## Data provided
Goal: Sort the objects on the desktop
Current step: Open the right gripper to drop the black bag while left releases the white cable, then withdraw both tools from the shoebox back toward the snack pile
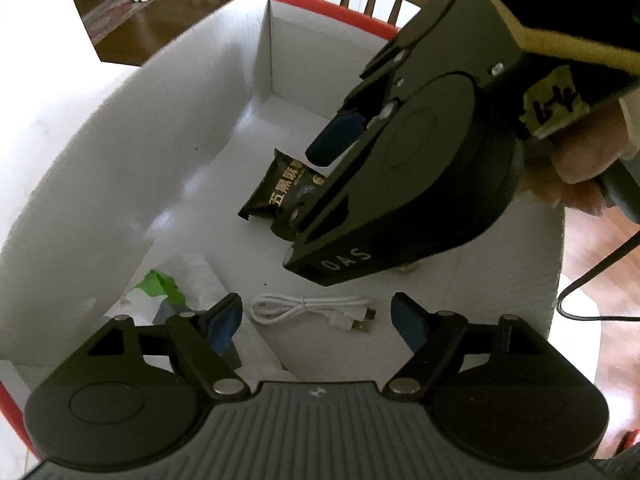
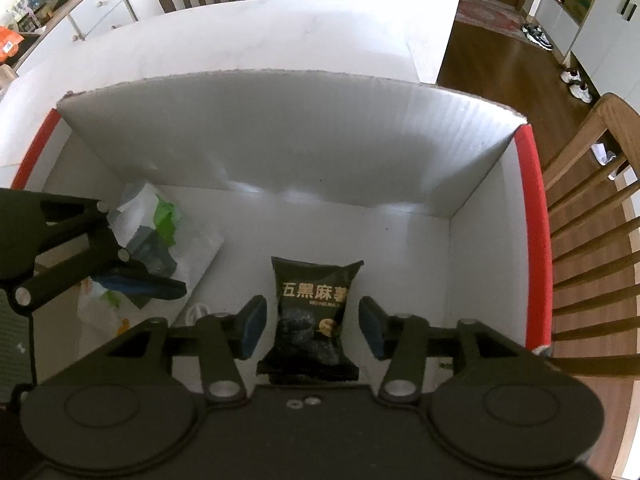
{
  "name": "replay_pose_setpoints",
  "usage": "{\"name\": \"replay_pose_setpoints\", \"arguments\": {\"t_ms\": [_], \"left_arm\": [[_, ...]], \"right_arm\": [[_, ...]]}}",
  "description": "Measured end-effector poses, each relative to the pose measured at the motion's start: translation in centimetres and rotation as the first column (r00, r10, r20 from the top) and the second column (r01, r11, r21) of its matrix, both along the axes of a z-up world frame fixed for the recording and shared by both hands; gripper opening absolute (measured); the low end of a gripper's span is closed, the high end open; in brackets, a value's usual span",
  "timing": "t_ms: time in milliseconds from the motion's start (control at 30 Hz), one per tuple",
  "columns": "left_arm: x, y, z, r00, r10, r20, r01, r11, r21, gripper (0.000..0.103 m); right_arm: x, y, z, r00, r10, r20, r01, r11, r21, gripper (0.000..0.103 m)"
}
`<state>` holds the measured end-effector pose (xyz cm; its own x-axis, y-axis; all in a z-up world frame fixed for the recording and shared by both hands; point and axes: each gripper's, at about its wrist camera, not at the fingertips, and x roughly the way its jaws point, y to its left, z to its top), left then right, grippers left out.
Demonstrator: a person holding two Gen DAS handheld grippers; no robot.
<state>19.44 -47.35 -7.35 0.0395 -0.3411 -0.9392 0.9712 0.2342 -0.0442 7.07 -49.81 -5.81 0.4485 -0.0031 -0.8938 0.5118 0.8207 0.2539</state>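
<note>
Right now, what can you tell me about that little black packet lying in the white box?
The black snack packet is a small glossy pouch, foil or plastic by its look, with gold characters printed across it and crimped ends. It looks sealed and slightly puffed. It lies flat on the floor of the white box, apart from the walls. The right gripper straddles it, jaws open on either side, pads not pressing it.

Both wrist cameras look steeply down at close range into the white box (image 2: 280, 152), sharing its floor and black snack packet (image 2: 312, 312)
</note>
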Motion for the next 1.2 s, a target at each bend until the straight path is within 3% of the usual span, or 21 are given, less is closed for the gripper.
{"name": "replay_pose_setpoints", "arguments": {"t_ms": [200,867,1100,1200], "left_arm": [[-0.5,0.9,1.8,1.000,0.010,0.014,-0.010,0.999,-0.035,0.081],[-1.5,4.3,5.6,0.995,0.079,0.063,-0.066,0.982,-0.177,0.081],[-2.5,7.4,7.5,0.990,0.117,0.079,-0.094,0.963,-0.252,0.089],[-2.9,9.2,8.2,0.987,0.133,0.086,-0.104,0.953,-0.283,0.097]], "right_arm": [[-0.7,0.7,1.1,1.000,-0.010,0.027,0.011,1.000,-0.022,0.065],[-5.4,2.7,6.7,0.991,-0.052,0.127,0.058,0.997,-0.043,0.071],[-6.2,3.9,7.9,0.985,-0.070,0.159,0.080,0.995,-0.058,0.074],[-6.3,5.1,8.6,0.981,-0.073,0.178,0.087,0.993,-0.074,0.082]]}}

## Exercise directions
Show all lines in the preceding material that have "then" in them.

## Solution to this problem
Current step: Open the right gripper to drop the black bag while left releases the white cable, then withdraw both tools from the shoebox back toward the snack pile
`<state>` holds the measured end-effector pose (xyz cm; its own x-axis, y-axis; all in a z-up world frame fixed for the recording and shared by both hands; point and axes: each gripper's, at about its wrist camera, not at the fingertips, and x roughly the way its jaws point, y to its left, z to its top), left then right, grippers left out.

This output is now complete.